Mogens Ulfeldt (22 April 1569 – 15 June 1616) was a Royal Dano-Norwegian Navy officer and landowner. He served as Admiral of the Realm from 1610.

==Early life==
Ulfeldt was born at Selsø Manor, the son of Jakob Ulfeldt (d. 1593) and Anne Jakobsdatter Flemming (1544–70). He was the elder brother of Jacob Ulfeldt. Mogens Ulfeldt studied in Wittenberg (1582–86), Jena (1583) and Leipzig. Soon after his return to Denmark, he went on another journey to Austria, Hungary and Italy. He studied at the universities of Padua (1587) and Siena (1588) before continuing to Malta where he participated in the Order of Malta's battles against the Turks.

==Career==
Back in Denmark, Ulfeldt served as hofjunker in 1590–94. A favourite of the young Christian IV, in 1599 he was appointed vice captain of the king's ship on an expedition to the Arctic Sea. The following year, he was granted Kronborg as a fief. In 1604, Kronborg was exchanged for Kristianopel and Sølvitsborg.

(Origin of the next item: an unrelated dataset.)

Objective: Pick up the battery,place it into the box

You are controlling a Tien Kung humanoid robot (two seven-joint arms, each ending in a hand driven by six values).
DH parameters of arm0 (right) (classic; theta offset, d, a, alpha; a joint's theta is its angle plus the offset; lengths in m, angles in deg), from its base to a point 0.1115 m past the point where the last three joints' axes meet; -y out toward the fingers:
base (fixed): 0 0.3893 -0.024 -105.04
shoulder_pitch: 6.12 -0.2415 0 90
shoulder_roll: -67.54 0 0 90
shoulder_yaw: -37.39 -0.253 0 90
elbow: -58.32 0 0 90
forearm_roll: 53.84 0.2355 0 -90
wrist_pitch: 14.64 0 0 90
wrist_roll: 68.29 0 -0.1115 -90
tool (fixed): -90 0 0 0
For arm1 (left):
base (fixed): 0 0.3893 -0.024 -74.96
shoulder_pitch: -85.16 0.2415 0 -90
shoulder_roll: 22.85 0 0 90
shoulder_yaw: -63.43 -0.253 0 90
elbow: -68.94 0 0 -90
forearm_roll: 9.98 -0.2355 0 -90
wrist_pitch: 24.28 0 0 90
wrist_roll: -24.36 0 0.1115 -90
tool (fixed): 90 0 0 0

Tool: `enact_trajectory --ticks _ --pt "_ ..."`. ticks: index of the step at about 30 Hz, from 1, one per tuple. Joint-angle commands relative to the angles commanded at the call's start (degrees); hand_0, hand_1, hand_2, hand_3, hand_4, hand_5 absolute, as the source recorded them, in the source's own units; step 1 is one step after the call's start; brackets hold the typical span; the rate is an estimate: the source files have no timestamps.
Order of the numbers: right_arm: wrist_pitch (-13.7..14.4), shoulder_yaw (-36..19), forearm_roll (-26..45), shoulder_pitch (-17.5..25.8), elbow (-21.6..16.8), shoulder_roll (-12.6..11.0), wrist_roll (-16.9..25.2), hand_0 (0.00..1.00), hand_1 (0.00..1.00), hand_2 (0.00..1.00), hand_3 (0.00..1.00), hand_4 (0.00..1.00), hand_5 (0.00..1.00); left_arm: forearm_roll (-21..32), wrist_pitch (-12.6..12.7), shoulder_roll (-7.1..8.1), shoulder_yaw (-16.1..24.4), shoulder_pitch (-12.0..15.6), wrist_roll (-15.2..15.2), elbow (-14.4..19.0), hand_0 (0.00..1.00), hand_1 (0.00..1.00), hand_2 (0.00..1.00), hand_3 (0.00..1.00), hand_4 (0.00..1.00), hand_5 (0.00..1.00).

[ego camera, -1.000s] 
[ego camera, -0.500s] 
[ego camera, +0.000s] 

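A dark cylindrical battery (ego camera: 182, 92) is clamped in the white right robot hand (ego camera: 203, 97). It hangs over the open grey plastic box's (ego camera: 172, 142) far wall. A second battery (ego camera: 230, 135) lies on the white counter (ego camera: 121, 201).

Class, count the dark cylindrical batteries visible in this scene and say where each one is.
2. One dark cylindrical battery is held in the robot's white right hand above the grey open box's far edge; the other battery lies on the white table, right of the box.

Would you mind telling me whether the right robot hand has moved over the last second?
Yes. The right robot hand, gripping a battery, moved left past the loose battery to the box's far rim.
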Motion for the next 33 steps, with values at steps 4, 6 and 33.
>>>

In 1602, Ulfeldt was appointed admiral of a fleet to Narva. In 1606, with the title of vice admiral, he participated on the king's voyage to England. In 1609–10, he was commander of the flotilla that defended the Danish dominium maris baltici and successfully terminated the Swedish blockade of Riga.

In March 1610, Ulfeldt was made a member of the Privy Council and appointed an Admiral of the Realm. He was granted Villands Herred as a replacement of his earlier fiefs in the same year.

In February 1611, he was probably part of the Privy Council majority that condoled Christian IV's decision to declare war against Sweden. In March through September, he served as commander of a Danish fleet that operated at Kalmar and Gotland. In June 1612, Ulfeldt and Gert Rantzau gained control of Öland. In the autumn, he headed the Danish fleet under Christian IV's command. In late 1612, he acquired the fief of Tranekær in exchange for Villands Herred.

==Property==
Ulfeldt inherited Selsø, Tvis Kloster and Krogsdal in Western Jutland.

==Personal life==
On 7 August 1597, Ulfeldt was married to Anne Munk, a daughter of Christen Munk (c. 1520–79) and Dorthe Gyldenstierne (d. 1583). They had four children (1616–24): Corfitz Ulfeldt, Jacob Ulfeldt, Christian Ulfeldt and Anne Ulfeldt.

An "action by his wife" prompted Ulfeldt to imprison her at Selsø Castle, with the king's permission. She was not given her full freedom until 1624. Ulfeldt fell ill and died in 1616.